DESCRIPTION OF THE TASK:
Lines from the listing that hold the string "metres" are what you should return.

- - - - -

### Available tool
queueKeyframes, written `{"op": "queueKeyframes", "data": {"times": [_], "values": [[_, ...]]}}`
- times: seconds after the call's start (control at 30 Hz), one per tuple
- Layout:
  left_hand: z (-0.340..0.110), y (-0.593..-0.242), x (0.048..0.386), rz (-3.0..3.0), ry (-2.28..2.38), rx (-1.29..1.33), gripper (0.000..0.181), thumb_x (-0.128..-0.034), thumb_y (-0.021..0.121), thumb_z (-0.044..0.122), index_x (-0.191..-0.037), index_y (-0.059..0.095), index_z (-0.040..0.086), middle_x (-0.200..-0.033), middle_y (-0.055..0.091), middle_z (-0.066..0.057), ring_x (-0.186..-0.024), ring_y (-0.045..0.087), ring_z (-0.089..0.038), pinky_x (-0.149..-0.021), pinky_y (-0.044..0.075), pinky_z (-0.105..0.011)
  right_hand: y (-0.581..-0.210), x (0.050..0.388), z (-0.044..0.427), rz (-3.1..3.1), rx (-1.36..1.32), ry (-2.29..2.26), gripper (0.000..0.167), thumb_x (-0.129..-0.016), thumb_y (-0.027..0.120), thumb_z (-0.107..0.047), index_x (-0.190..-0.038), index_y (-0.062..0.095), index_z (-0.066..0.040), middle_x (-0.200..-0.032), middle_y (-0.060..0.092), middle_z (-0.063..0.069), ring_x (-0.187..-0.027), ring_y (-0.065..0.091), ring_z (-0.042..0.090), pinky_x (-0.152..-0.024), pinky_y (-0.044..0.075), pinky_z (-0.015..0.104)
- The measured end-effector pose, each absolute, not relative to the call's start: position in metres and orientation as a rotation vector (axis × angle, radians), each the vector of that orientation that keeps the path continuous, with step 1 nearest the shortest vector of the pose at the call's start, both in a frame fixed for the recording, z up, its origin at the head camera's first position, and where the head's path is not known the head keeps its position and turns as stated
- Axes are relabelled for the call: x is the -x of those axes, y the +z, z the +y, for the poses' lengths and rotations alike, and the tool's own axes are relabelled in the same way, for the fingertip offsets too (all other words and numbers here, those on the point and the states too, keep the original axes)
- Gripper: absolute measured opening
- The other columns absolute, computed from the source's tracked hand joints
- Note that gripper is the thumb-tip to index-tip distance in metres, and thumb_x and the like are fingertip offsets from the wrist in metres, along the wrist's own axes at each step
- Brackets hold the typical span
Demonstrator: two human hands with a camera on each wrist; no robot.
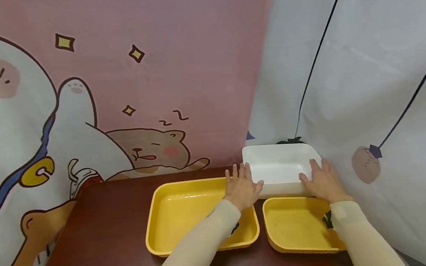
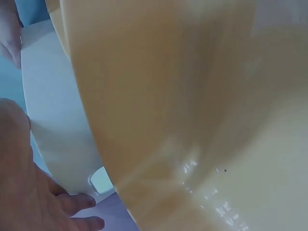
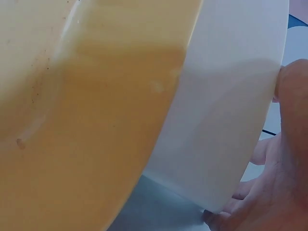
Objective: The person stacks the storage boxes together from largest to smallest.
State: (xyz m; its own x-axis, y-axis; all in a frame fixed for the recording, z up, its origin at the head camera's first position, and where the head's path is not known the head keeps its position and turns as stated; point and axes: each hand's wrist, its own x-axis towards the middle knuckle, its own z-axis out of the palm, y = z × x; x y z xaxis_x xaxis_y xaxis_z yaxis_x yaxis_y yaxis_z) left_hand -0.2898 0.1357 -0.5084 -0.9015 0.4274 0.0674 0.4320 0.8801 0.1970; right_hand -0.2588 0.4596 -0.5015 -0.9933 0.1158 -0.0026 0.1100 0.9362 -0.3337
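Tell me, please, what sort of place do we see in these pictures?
Probably an indoor tabletop work corner, though the wider room is out of view. What suggests it: a dark reddish-brown table, yellow trays with a white tub, and cartoon-printed sheeting as a backdrop.

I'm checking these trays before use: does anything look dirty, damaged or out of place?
Yes: in the right wrist view, dark specks and a brownish spot mar the otherwise plain inside of the smaller yellow tray. Dirt or damage, I cannot tell.
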Motion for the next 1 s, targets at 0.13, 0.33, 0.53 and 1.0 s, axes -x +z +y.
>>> {"op": "queueKeyframes", "data": {"times": [0.13,0.33,0.53,1.0], "values": [[0.137,-0.511,0.293,-3.032,-0.364,0.679,0.091,-0.1214,0.026,0.070,-0.187,0.022,0.008,-0.194,0.031,-0.015,-0.181,0.030,-0.039,-0.147,0.024,-0.064,-0.502,0.260,0.458,-3.078,0.190,0.518,0.096,-0.118,0.053,-0.054,-0.177,0.023,0.016,-0.178,0.005,0.056,-0.161,0.014,0.077,-0.132,0.022,0.089],[0.136,-0.514,0.297,-3.048,-0.404,0.672,0.091,-0.1206,0.030,0.071,-0.188,0.020,0.010,-0.195,0.026,-0.014,-0.183,0.025,-0.036,-0.149,0.020,-0.063,-0.503,0.264,0.456,-3.090,0.211,0.492,0.096,-0.118,0.050,-0.058,-0.175,0.029,0.017,-0.178,0.004,0.057,-0.160,0.014,0.078,-0.131,0.023,0.090],[0.136,-0.519,0.299,-3.070,-0.478,0.644,0.099,-0.1190,0.031,0.074,-0.188,0.009,0.007,-0.196,0.023,-0.011,-0.183,0.023,-0.034,-0.150,0.017,-0.061,-0.504,0.267,0.455,-3.090,0.251,0.500,0.099,-0.115,0.051,-0.061,-0.175,0.030,0.016,-0.174,0.008,0.059,-0.156,0.017,0.076,-0.126,0.030,0.091],[0.139,-0.526,0.303,-3.092,-0.724,0.555,0.099,-0.1186,0.032,0.072,-0.186,0.017,0.001,-0.191,0.036,-0.013,-0.182,0.028,-0.038,-0.150,0.015,-0.063,-0.501,0.266,0.452,-3.079,0.314,0.484,0.101,-0.114,0.053,-0.061,-0.176,0.027,0.015,-0.169,0.014,0.060,-0.148,0.024,0.074,-0.123,0.033,0.090]]}}
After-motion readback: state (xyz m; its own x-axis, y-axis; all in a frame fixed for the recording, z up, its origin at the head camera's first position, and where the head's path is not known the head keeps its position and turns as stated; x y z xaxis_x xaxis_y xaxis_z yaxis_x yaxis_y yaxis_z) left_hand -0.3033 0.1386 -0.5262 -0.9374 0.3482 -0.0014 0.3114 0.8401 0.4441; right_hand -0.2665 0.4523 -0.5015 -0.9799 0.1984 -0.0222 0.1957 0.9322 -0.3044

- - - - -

ANSWER TO THE EXERCISE:
- The measured end-effector pose, each absolute, not relative to the call's start: position in metres and orientation as a rotation vector (axis × angle, radians), each the vector of that orientation that keeps the path continuous, with step 1 nearest the shortest vector of the pose at the call's start, both in a frame fixed for the recording, z up, its origin at the head camera's first position, and where the head's path is not known the head keeps its position and turns as stated
- Note that gripper is the thumb-tip to index-tip distance in metres, and thumb_x and the like are fingertip offsets from the wrist in metres, along the wrist's own axes at each step

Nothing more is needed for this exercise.